Menurut dia, dalam AD/ART pasal 23 ayat 2 disebutkan bahwa seluruh persidangan muktamar dipimpin pengurus harian. Faktanya, sidang penetapan Djan Faridz dipimpin oleh Habil Marati yang bukan pengurus harian.
“Habil Marati itu hanya Ketua Lembaga Kewirausahaan bukan Pengurush Harian,” kata Yani kepada wartawan, Minggu (2/11/2014).
Dia mengungkapkan, Habil Marati memang pernah ditunjuk sebagai pengurus harian versi reshufle SDA. Namun, hal itu sudah dibatalkan oleh Mahkamah Partai. “Pak SDA menerima putusan Mahkamah Partai, yang juga membatalkan
reshuflle. Artinya, Habil Marati bukan PH dan itu tidak sah memimpin sidang,” tutur Yani.

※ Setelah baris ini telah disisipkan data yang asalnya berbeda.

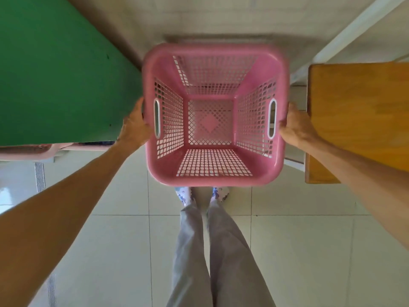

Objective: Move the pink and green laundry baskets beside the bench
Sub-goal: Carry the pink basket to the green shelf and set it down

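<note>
both hands, left hand and right hand, grip the empty pink basket.

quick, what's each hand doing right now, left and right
Left hand: closed on the left rim of the pink laundry basket.
Right hand: closed on the basket's right rim.

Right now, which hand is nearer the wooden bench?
Right. The right hand grips the pink basket on the side next to the wooden bench; the left hand grips the opposite side, by the green surface.
</note>
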`<state>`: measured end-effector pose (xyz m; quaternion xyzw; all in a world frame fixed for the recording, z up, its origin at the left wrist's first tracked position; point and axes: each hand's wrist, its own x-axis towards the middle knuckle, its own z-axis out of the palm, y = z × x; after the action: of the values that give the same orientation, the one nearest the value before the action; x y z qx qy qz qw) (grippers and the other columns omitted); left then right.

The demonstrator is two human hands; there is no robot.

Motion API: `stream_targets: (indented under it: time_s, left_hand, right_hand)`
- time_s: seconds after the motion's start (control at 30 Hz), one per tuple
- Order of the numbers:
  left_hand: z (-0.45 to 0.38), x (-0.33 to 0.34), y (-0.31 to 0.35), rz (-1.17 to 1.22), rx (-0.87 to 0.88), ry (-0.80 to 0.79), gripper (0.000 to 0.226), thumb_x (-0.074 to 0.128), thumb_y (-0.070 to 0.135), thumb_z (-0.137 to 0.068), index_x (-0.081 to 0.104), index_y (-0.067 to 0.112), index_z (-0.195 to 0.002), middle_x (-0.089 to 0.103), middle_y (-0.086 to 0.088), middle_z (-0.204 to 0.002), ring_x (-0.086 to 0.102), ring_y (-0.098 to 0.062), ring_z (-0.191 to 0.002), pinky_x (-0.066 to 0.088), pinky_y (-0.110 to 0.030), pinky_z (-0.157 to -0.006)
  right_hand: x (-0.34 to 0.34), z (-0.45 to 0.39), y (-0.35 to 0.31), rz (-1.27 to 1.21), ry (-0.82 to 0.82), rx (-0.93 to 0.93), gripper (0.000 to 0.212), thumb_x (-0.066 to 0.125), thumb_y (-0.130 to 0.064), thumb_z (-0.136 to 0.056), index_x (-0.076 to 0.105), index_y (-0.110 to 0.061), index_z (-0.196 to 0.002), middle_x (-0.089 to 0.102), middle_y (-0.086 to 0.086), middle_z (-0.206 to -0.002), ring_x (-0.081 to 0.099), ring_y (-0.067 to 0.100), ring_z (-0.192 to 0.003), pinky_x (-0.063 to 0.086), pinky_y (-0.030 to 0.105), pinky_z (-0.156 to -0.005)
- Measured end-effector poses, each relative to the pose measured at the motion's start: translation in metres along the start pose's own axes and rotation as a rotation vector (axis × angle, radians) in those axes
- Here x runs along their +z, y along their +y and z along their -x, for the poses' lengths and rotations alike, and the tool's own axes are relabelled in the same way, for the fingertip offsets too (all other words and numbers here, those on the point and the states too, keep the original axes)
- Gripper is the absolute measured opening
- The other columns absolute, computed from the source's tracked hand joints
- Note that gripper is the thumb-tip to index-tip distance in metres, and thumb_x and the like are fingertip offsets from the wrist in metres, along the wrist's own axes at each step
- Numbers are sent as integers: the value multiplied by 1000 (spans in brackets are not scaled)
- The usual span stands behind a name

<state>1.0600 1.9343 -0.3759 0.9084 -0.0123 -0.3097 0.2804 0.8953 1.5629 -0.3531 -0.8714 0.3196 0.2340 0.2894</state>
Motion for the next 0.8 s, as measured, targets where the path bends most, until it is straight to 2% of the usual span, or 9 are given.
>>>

Cacat hukum yang kedua, peserta yang hadir saat penetapan Djan Faridz tidak diverifikasi, sehingga tidak bisa dipastikan apakah mereka peserta asli atau peserta liar. Karena itulah, Yani memastikan penetapan Djan Faridz tidak kuorum. “Semuanya boleh masuk, bahkan banyak peserta liar yang hadir di ruangan,” tutur mantan anggota Komisi III DPR ini.
Penetapan Djan Faridz berdasarkan aspirasi regional bertentangan dengan prinsip-prinsip demokrasi, karena suara-suara DPC diabaikan. Menurut dia, penetapan secara aklamasi bisa dilakukan apabila tidak ada calon lain. “Faktanya banyak DPC mendukung saya, tapi diabaikan. Muktamar Jakarta ini kualitas dan produknya sangat jauh di bawah Muktamar Surabaya. Muktamar Jakarta sangat-sangat buruk sekali,” tandasnya.